(DATA SECTION begins)
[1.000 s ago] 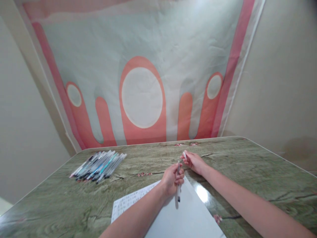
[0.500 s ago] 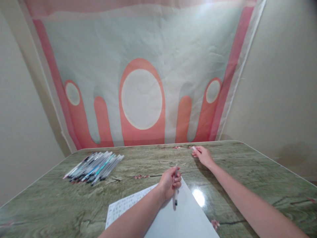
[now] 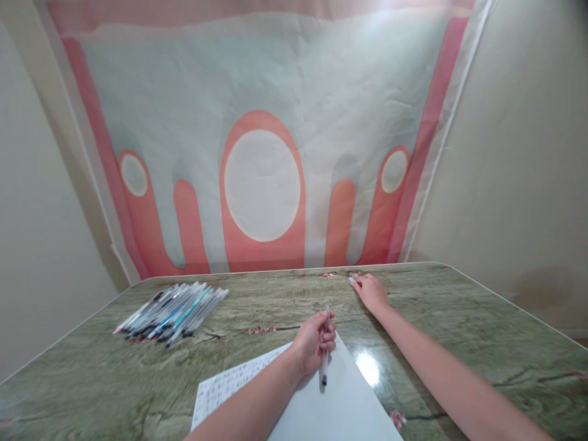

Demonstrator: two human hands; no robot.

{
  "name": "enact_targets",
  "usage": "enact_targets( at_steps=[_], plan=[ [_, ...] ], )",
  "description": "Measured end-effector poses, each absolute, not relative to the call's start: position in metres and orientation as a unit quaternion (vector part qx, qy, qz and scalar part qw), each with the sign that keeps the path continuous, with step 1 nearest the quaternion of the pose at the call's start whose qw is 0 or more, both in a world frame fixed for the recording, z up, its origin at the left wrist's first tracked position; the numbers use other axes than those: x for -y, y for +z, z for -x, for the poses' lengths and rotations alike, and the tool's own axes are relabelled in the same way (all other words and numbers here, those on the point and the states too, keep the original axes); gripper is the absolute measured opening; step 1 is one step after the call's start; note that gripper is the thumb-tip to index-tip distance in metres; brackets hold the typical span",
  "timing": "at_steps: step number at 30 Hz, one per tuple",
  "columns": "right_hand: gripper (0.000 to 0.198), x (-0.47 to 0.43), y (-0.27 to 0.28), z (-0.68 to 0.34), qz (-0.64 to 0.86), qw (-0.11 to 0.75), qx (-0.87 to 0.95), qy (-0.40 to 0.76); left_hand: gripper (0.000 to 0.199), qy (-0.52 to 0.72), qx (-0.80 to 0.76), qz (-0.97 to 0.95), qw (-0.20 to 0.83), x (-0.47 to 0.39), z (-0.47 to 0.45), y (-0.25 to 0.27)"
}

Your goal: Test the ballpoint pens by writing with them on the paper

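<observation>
My left hand (image 3: 312,346) is closed round a slim, clear-bodied pen (image 3: 324,364). The pen's dark end points towards me and its thin tip points away. That hand is above a sheet of paper (image 3: 340,404), and my forearm crosses the sheet. Farther off to the right, my right hand (image 3: 371,293) is low over the far part of the table, fingers pinched on a small whitish pen cap (image 3: 352,280). Most of the cap is hidden by the fingers, and I cannot tell whether it touches the table.
A pile of several pens (image 3: 172,312), mostly clear with dark ends, lies on the left of the wood-patterned table (image 3: 92,380). Handwriting covers the left part of the paper (image 3: 220,392). Behind the table's far edge hangs a pink and grey cloth (image 3: 264,73).
My right hand has moved slightly left and lower towards the tabletop with the pen cap. The left hand keeps its hold on the pen and has hardly moved.
</observation>
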State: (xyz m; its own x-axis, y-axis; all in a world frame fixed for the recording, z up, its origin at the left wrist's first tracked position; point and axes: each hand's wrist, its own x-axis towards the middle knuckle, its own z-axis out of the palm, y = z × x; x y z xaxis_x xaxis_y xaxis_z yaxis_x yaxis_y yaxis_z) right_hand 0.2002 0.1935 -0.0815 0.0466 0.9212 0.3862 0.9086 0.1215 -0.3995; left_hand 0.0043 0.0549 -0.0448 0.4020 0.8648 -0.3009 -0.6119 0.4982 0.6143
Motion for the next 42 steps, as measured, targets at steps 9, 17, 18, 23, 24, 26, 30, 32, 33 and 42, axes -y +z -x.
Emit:
enact_targets(
  at_steps=[9,17,18,23,24,26,30,32,33,42],
  plan=[
    [0.029,-0.189,-0.083,-0.202,0.667,0.269,0.694,-0.043,0.014,0.447,-0.306,-0.214,0.813,-0.055,-0.005,-0.043],
    [0.028,-0.191,-0.084,-0.202,0.665,0.262,0.698,-0.05,0.012,0.445,-0.299,-0.212,0.817,-0.055,-0.005,-0.043],
    [0.028,-0.191,-0.085,-0.202,0.666,0.262,0.697,-0.049,0.011,0.444,-0.3,-0.212,0.817,-0.055,-0.005,-0.043],
    [0.026,-0.193,-0.086,-0.203,0.675,0.262,0.688,-0.043,0.011,0.443,-0.3,-0.213,0.818,-0.055,-0.006,-0.043],
    [0.026,-0.193,-0.086,-0.203,0.677,0.263,0.686,-0.043,0.011,0.442,-0.3,-0.213,0.818,-0.055,-0.006,-0.043],
    [0.027,-0.193,-0.086,-0.202,0.682,0.265,0.68,-0.043,0.012,0.442,-0.301,-0.215,0.818,-0.055,-0.005,-0.044],
    [0.031,-0.196,-0.085,-0.201,0.67,0.287,0.683,-0.045,0.013,0.442,-0.301,-0.217,0.816,-0.056,-0.005,-0.045],
    [0.03,-0.199,-0.086,-0.201,0.629,0.3,0.716,-0.043,0.014,0.441,-0.301,-0.215,0.817,-0.056,-0.005,-0.045],
    [0.028,-0.201,-0.086,-0.201,0.607,0.302,0.734,-0.041,0.014,0.441,-0.301,-0.215,0.818,-0.056,-0.005,-0.046],
    [0.023,-0.215,-0.096,-0.208,0.582,0.315,0.75,-0.021,0.013,0.44,-0.299,-0.218,0.818,-0.057,-0.005,-0.045]
  ],
)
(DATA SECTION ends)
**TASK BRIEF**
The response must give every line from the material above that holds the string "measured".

**PROBLEM SOLUTION**
  "description": "Measured end-effector poses, each absolute, not relative to the call's start: position in metres and orientation as a unit quaternion (vector part qx, qy, qz and scalar part qw), each with the sign that keeps the path continuous, with step 1 nearest the quaternion of the pose at the call's start whose qw is 0 or more, both in a world frame fixed for the recording, z up, its origin at the left wrist's first tracked position; the numbers use other axes than those: x for -y, y for +z, z for -x, for the poses' lengths and rotations alike, and the tool's own axes are relabelled in the same way (all other words and numbers here, those on the point and the states too, keep the original axes); gripper is the absolute measured opening; step 1 is one step after the call's start; note that gripper is the thumb-tip to index-tip distance in metres; brackets hold the typical span",
Motion for the next 42 steps, as measured, targets at steps 9, 17, 18, 23, 24, 26, 30, 32, 33 and 42, axes -y +z -x.

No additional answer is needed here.